The Bad and The Ugly

This is where I descend into rant mode, so be warned...

The Tower of Babel

Nothing in SystemVerilog is new under the sun, everything has been magpied from elsewhere: assertions are based on Sugar; OOP sort of follows C++; and other bits and pieces from OpenVera, Superlog and other things I can't quite remember. This leaves the whole SystemVerilog thing looking a bit un-integrated (or uneven, or inconsistent) to me. In most places you use begin-end, other places you use curly brackets. In most places you finish lines off with a semi-colon, in constraint blocks you don't. While in some cases this is not too bad and is perfectly understandable (for example, the PSL), for the most part it just feels a bit of a hodge-podge mish-mash in places.

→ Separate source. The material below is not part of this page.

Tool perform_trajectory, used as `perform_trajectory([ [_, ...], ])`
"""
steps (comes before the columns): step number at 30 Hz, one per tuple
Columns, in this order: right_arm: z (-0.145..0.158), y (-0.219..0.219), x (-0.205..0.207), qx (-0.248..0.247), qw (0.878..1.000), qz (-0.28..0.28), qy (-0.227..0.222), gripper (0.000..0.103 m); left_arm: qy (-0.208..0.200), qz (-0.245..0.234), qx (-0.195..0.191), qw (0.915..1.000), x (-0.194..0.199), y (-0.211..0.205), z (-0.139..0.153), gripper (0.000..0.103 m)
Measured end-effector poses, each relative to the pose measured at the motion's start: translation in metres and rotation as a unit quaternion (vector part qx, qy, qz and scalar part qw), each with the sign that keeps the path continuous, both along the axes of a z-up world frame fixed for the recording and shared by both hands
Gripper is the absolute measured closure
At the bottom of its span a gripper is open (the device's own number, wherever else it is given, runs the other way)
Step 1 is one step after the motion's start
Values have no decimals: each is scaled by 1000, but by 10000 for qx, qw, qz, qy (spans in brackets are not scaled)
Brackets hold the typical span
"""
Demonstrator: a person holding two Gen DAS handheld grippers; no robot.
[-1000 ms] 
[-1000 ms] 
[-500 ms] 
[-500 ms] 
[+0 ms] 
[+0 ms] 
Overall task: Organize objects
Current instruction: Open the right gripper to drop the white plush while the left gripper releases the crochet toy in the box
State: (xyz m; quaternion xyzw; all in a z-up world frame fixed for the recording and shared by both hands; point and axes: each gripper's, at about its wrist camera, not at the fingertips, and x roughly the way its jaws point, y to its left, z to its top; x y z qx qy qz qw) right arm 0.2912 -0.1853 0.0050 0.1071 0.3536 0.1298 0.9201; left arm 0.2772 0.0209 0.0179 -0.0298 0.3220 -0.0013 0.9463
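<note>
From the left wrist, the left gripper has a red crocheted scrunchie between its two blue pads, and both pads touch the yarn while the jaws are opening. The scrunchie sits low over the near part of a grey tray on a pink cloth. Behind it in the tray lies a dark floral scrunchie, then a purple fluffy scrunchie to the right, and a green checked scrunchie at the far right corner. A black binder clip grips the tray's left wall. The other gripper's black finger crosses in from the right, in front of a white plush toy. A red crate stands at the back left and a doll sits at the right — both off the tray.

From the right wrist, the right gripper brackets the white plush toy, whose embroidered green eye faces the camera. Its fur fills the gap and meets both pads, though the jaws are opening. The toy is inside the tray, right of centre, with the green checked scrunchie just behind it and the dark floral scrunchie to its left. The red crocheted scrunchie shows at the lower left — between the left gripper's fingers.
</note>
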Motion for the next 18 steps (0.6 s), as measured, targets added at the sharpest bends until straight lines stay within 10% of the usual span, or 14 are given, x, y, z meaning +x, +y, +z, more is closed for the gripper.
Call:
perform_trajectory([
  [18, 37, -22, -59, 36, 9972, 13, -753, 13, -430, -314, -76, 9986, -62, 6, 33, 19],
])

OK, I can see how this might get slightly controversial, and maybe this is more related to the inconsistency I've already noted, but I think that object orientated programming has been kludged into SystemVerilog. And it's an ugly kludge.

The amount of hoops that need to be jumped through just to use a class in SystemVerilog that wiggles a few pins, and keeping it reusable is crazy! First, define an interface, give it a clocking block and a modport, throw the handle to the interface all around the place, instanciate your classes, interfaces, and DUT, and probably a few other things that I've forgotten too.

OK, so you only have to do all this once, but it seems ugly and unintuitive. The concurrency that's an essential feature of an HDL is lost for classes and has to be regained again by forking a .run() method on all your classes. The connectivity that's an essential feature of an HDL is lost and has to be faked by using references to interfaces though which pins are accessed. Crazy.

Could us poor hardware engineers not be introduced to the benefits of object orientated programming in a gentler way? Why can't modules not be our 'classes', and be inhierited as well as being instantiated? I've a nagging feeling that I'm missing something huge about the way OOP needs to be implemented, and that maybe it had to be done that way - I'd love to know why.

A Few Features More

Overall, I'm genuinely excited by some of the possiblities that SystemVerilog has opened up to our verification setups. I plan to try out some of these things in our current testbench and report on the progress - I won't be changing it to a class-based architecture any time soon though!